İşte ipin koptuğu nokta; kim size 80 milyonu yöneteceksiniz diye vahyetti? Kim size vatan millet bayrak mefhûmunun İslam'dan üstün ve korunması gereken kudsallar olduğunu vahyetti? Hemen amarikaya getirmeyin konuyu şimdiden uyarayım..
Bakınız bugun suriye ve mısırdakı muslumanların tek mücadelesi "serbest ve hür irade beyanı - rey kullanmaktır" başka hiçbir şey değildir. eger esad rejiminde yada mısırdakı rejimde en azından buradakı kadar gerçekçi seçimler olsa idi bu kadar kan akmayacaktı.
Şimdi de mucâhidlere iftira!! Allah swt yolunda Allah'ın dini/kelimesi/şeriatı yücelsin ve yeryüzüne hukmetsin diye savaşıp şehid olanlar ile "meyhanelerin helâl ya da harâm olma kararını ben veririm" kibrindeki bir özgürlük anlayışını bir mi tutuyorsun!?!?

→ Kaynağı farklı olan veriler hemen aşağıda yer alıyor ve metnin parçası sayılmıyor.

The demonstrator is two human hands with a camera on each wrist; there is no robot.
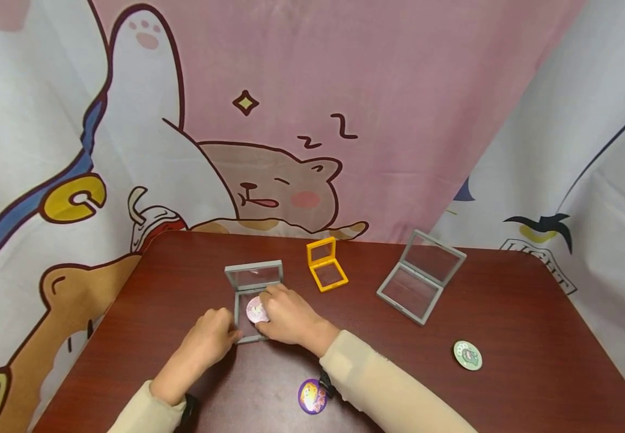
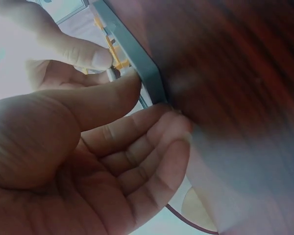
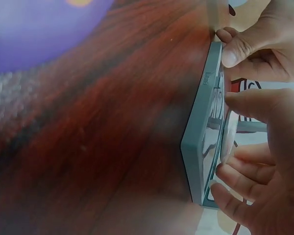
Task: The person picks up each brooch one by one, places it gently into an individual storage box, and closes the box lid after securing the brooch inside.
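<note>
A grey hinged display case [image 1: 231, 278] stands with its lid raised, its clear film window showing. Over its lower half is a pink round badge [image 1: 255, 310], pinched between the thumb and fingers of my right hand [image 1: 292, 317]. In the right wrist view the badge [image 3: 229, 134] is tilted edge-on, close against the film; I cannot tell whether it touches. My left hand [image 1: 210, 338] grips the near left corner of the case. The left wrist view shows its thumb on top of the grey frame [image 2: 132, 49] and fingertips at the frame's lower edge.
Behind stands a small open orange case [image 1: 327, 287]. To the right is a larger open grey case [image 1: 435, 307]. A green round badge [image 1: 467, 355] lies front right. A purple badge [image 1: 308, 406] lies beside my right forearm. A printed curtain [image 1: 399, 90] hangs behind the table.
</note>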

Ve Allah swt; "Eğer kâfirlerin dinine uymazsan senden asla razı olacak değillerdir", "Eğer kâfirler güç yetirebilse sizi dininizden döndürmek için savaşmaktan asla geri durmazlar" ayetlerine rağmen küfür yöntemi ile ancak kanın durabileceğini iddiâ ediyorsun!?!?
Cevâbını yine Allah swt veriyor;
Ey iman edenler! İnkâr edib de ve kardeşlerine yeryüzünde sefere veya savaşa çıkanlar oldukları zaman: “Eğer yanımızda olsalardı ölmezler ve öldürülmezlerdi” diyenler gibi olmayın. Onların bu sözleri, Allah’ın kalblerinde bir pişmanlık meydana getirmesi içindir. Dirilten de öldüren de Allah’tır. Allah, yaptıklarınızı çok iyi görendir.
Al-i İmran 156
Onlar ki kendileri oturup kaldıkları halde kardeşleri için: “Eğer bize itaat etselerdi öldürülmezlerdi” dediler. De ki: “Eğer doğru söyleyenler iseniz, haydi kendinizden ölümü uzaklaştırın.”
Al-i İmran 168
bizim buradakı durumun değerini bilmemiz lazım. bu mevzu "demokrası"vs mevzuu değil. irade beyanı mevzuudur. batıdakıler bu sisteme "demorkası" diyor diye "irade beyanı rey" onlara ait bir kavram olmuyor.
Biz mu'minler hiçbir kâfirin minneti altında yaşamaya ve öyle alışmaya mecbur ve memnun değiliz, ancak onlara ve nefsine gönüllü köle olanlar bu sistemden râzı olur!!
son olarak, bu memleket müslüman memleketi, eğer "islam düşmanları burada rey kullansın irade beyan etsinler ben etmem biz etmeyiz" diyorsa birisi o zaman o farklı bir yontem vaaz etmek mecburiyetindedir. etmiyorsa ya cahil yada kötü niyetlidir. aksi halde rey harici yollar hepimizi hepinizi üzebilir, forumlardan yazmak gibi de olmaz sonucları...
Yöntem zaten dunya kuruluşundan beri vaz'edilmiştir; "Yemin olsun ki, her ummete: “Allah’a kulluk edin, tağuttan kaçının” diye bir peygamber gönderdik. İçlerinden bir kısmını, Allah doğru yola sevk etti. Diğer bir kısmının üzerine ise sapıklık hak oldu. Yeryüzünde gezip dolaşın da, yalanlayanların akıbetinin nasıl olduğuna bir bakın. (Nahl Suresi 36)"
Yani eğer gücün yetiyorsa elinle bu düzeni/düzensizliği değiştireceksin, elinde güç yoksa dilinle değiştireceksin, dilinle de güç yetiremiyorsan kalbinden buğz edip ondan beri olacaksın, bu en sondaki hâl ise imânın en zayıf derecesidir!! Buna rağmen siz eli bıraktınız, dili bıraktınız, kalbimizle buğzetmeyi bıraktınız ve bize bunların aksine bel'am olmayı öğütlüyorsunuz subhânAllah..
"Üç kişi yolculuğa çıktığında içlerinden birisi imam olsun. " h.ş.
Buraya tek cevâbım şudur; "içlerinden birisi(mu'min)".